The Atlanta-based carrier had said it would bury 53 caskets in two layers in a common grave. It said Friday that it would line up the caskets in a single layer.

"One of the things we're trying to keep from emphasizing is that this is a mass burial, because for the families involved, there will be 53 individual burials," said Keenan Knopke, president of Woodlawn Park Cemetery South, the Dade County cemetery where the burial will take place Wednesday.

Since Flight 592 nose-dived into the Everglades, victims' families have filed suits in Florida, Georgia and Puerto Rico seeking damages.

The complaints make basically the same accusation: The crash was caused by negligence on the part of ValuJet, SabreTech and Aerothrust Corp.

ValuJet hired Phoenix-based SabreTech to perform maintenance on the DC-9 and the company was responsible for packing expired but full oxygen canisters that were loaded on the aircraft.

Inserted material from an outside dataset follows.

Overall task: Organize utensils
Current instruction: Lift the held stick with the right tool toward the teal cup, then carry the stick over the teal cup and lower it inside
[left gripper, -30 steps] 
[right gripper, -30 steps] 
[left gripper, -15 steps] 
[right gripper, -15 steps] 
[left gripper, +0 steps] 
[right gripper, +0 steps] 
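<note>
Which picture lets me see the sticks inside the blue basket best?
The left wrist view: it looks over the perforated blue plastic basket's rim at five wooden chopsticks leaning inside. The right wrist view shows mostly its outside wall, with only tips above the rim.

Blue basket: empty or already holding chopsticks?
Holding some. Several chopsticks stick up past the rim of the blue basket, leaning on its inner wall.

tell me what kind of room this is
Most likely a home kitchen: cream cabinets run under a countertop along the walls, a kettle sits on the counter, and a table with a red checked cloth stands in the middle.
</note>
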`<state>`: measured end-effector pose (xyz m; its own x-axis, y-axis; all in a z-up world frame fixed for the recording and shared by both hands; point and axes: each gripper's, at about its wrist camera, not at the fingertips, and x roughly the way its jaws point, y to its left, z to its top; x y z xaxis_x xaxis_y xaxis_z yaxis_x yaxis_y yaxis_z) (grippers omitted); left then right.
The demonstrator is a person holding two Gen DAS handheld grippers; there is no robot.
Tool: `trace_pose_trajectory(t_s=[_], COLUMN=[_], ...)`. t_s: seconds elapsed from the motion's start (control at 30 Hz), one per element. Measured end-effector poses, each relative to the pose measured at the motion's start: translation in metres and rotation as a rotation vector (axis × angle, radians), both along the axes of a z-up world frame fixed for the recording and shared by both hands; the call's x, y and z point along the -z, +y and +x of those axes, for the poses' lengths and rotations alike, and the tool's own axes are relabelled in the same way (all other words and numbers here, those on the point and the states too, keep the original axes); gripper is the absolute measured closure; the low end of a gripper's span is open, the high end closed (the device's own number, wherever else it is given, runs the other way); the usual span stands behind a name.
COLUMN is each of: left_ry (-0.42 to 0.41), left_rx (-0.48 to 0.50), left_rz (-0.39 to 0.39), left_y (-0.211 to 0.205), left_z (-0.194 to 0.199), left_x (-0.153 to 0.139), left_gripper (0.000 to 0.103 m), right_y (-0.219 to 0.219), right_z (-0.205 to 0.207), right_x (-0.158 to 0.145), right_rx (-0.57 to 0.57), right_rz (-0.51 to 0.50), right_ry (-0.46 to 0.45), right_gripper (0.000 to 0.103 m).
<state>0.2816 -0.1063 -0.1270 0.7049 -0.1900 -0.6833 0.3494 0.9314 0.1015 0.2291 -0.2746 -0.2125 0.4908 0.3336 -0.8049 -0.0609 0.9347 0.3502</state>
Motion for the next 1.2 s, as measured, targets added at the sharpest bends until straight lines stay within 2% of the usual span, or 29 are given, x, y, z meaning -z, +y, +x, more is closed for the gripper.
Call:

Investigators have said the oxygen devices may have sparked or fueled a fire that caused the crash.

Aerothrust, a Miami maintenance company, was responsible for servicing the airplane and inspecting its cargo.

If the cases result in damages awarded in Florida, the defendants will have to pay at least $555,000.

A Washington-based panel of seven federal judges will decide which federal court will rule on whether negligence by the defendants caused the fatal crash.